Admissions showcases more than one hundred works: poems, essays, lyrics, fiction and illustrations from some of our leading writers, comedians and public figures, challenging prescribed notions of illness, recovery, treatment and trauma while reclaiming language as an act of mad pride.
Including work by:
Sara M. Saleh | Grace Tame | Felicity Ward |Shastra Deo | Nat's What I Reckon | Helena Fox | Krissy Kneen | Christine Anu | Elizabeth Tan | Justin Heazlewood | Kristen Dunphy | Jennifer Wong | Fiona Wright | Amani Haydar | Omar Sakr | Ellen van Neerven | Ali Cobby Eckermann | Anna Spargo-Ryan | Eunice Andrada | Steven Oliver | Sam Twyford-Moore | Heidi Everett | And many more...
About the Editors:
David Stavanger is a poet, cultural producer, editor and former psychologist living on unceded Dharawal land.
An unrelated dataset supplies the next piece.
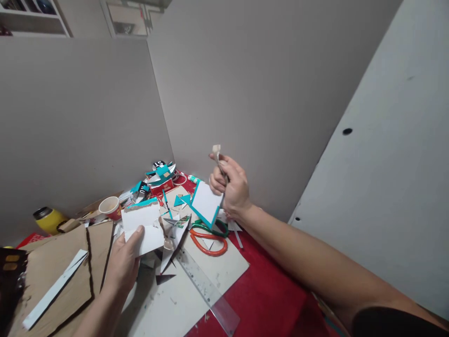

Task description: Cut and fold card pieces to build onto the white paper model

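Left hand (122,267) pinches a white card piece (143,228); right hand (229,185) grips a teal-edged card (206,203) and thin tool (218,157); best steadied above the scissors (208,238).

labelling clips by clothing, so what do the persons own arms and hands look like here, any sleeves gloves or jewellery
Both hands are bare, with no gloves. The left hand and its forearm show no sleeve, watch or ring that can be made out. The right hand leads into a long bare forearm, uncovered up to the elbow; near the lower right corner a dark sleeve begins. No bracelets or markings are visible on either arm.
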Demonstrator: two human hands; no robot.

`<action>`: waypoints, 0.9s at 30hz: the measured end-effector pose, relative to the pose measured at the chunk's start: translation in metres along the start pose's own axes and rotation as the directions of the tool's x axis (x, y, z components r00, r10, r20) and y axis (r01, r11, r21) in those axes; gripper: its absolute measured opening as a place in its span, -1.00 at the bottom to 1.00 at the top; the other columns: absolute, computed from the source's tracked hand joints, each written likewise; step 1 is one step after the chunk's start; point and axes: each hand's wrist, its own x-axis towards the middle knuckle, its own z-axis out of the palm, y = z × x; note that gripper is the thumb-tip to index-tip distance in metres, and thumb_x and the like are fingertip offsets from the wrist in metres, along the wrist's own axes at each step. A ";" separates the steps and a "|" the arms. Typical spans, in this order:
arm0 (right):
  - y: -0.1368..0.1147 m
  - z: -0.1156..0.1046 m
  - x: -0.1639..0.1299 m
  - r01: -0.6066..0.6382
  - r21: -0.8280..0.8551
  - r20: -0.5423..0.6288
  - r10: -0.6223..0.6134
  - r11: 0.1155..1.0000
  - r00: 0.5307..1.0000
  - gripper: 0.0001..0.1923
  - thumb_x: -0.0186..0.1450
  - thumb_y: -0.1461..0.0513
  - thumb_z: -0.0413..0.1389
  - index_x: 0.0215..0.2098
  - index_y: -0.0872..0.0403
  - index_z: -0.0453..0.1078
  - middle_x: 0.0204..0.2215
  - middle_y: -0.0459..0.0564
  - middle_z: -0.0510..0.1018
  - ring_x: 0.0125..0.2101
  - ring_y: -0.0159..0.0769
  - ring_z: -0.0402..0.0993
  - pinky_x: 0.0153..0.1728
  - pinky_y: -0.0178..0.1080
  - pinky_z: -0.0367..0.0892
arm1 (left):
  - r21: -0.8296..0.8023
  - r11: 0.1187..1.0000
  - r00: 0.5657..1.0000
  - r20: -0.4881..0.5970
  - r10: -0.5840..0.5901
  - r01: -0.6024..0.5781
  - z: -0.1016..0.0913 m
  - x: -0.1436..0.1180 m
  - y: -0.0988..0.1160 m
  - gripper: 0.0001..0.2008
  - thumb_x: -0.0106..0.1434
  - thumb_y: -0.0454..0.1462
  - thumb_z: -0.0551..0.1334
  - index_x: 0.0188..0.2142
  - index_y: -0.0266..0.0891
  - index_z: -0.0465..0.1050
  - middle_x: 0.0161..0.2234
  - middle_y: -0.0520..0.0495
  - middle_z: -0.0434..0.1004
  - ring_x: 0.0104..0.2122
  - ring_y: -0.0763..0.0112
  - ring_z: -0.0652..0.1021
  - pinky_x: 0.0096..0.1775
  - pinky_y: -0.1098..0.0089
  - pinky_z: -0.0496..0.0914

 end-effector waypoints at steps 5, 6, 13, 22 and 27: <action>0.039 -0.005 0.022 0.114 -0.574 0.052 -0.103 0.811 0.993 -0.67 0.15 0.14 0.09 -0.14 0.10 0.42 -0.39 0.03 0.48 -0.28 -0.14 0.42 -0.21 -0.08 0.34 | 0.036 0.998 0.998 0.044 0.043 -0.045 -0.008 0.005 -0.008 -0.62 0.02 -0.15 0.39 -0.20 -0.32 0.48 -0.37 -0.07 0.62 -0.40 0.28 0.60 -0.43 0.44 0.45; 0.040 -0.005 0.017 0.144 -0.597 0.067 -0.130 0.789 0.989 -0.63 0.12 0.17 0.13 -0.10 0.09 0.41 -0.22 0.11 0.50 -0.11 -0.06 0.38 -0.06 -0.02 0.27 | 0.050 0.997 0.998 0.046 0.053 -0.055 -0.009 0.007 -0.010 -0.62 0.04 -0.13 0.38 -0.20 -0.32 0.48 -0.37 -0.07 0.62 -0.40 0.29 0.60 -0.44 0.45 0.43; 0.018 0.021 -0.058 0.576 -0.635 0.587 -0.163 0.514 0.793 -0.67 0.29 0.13 0.09 -0.02 0.09 0.36 -0.07 0.11 0.52 -0.03 -0.12 0.38 0.00 -0.05 0.23 | 0.135 0.978 0.986 0.075 0.147 -0.156 -0.008 0.002 -0.017 -0.47 0.07 -0.02 0.33 -0.07 -0.35 0.48 -0.26 -0.17 0.62 -0.32 0.17 0.59 -0.35 0.35 0.44; 0.046 0.027 -0.079 0.435 -0.651 0.616 0.099 0.622 0.781 -0.73 0.36 0.26 -0.01 -0.50 0.08 0.32 -0.54 -0.08 0.45 -0.44 -0.33 0.36 -0.31 -0.27 0.20 | 0.086 0.993 0.992 0.097 0.075 -0.084 0.001 -0.013 -0.023 -0.50 0.13 -0.01 0.28 -0.05 -0.32 0.46 -0.25 -0.17 0.63 -0.31 0.20 0.60 -0.26 0.32 0.47; 0.033 0.023 -0.083 0.422 -0.541 0.598 -0.020 0.728 0.801 -0.74 0.35 0.25 -0.07 -0.51 0.04 0.18 -0.55 -0.11 0.32 -0.46 -0.32 0.26 -0.35 -0.26 0.18 | -0.082 0.996 0.997 -0.073 -0.034 0.028 0.004 -0.004 -0.008 -0.78 0.22 -0.19 0.24 -0.22 -0.30 0.49 -0.31 -0.10 0.61 -0.40 0.35 0.58 -0.41 0.42 0.49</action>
His first full-length poetry collection The Special (UQP, 2014) was awarded the Arts Queensland Thomas Shapcott Poetry Prize and the Wesley Michel Wright Poetry Prize. David is the co-editor of SOLID AIR: Collected Australian & New Zealand Spoken Word (UQP, 2019) and his latest collection Case Notes (UWAP, 2020) won the 2021 Victorian Premier’s Literary Award for Poetry.
Radhiah Chowdhury is an author, audio producer and editor living on unceded Bidjigal Land in Sydney's south-west. She is one of the co-founders of the Australian First Nations and People of Colour in Publishing Network, and was the 2019-2020 Beatrice Davis Editorial Fellow.’ As an editor, Radhiah has worked with Scholastic Australia, Giramondo, Allen & Unwin and Penguin Random House. Her most recent picture book, The Katha Chest (Allen & Unwin, 2021) is a 2022 CBCA Notable for Picture Book of the Year.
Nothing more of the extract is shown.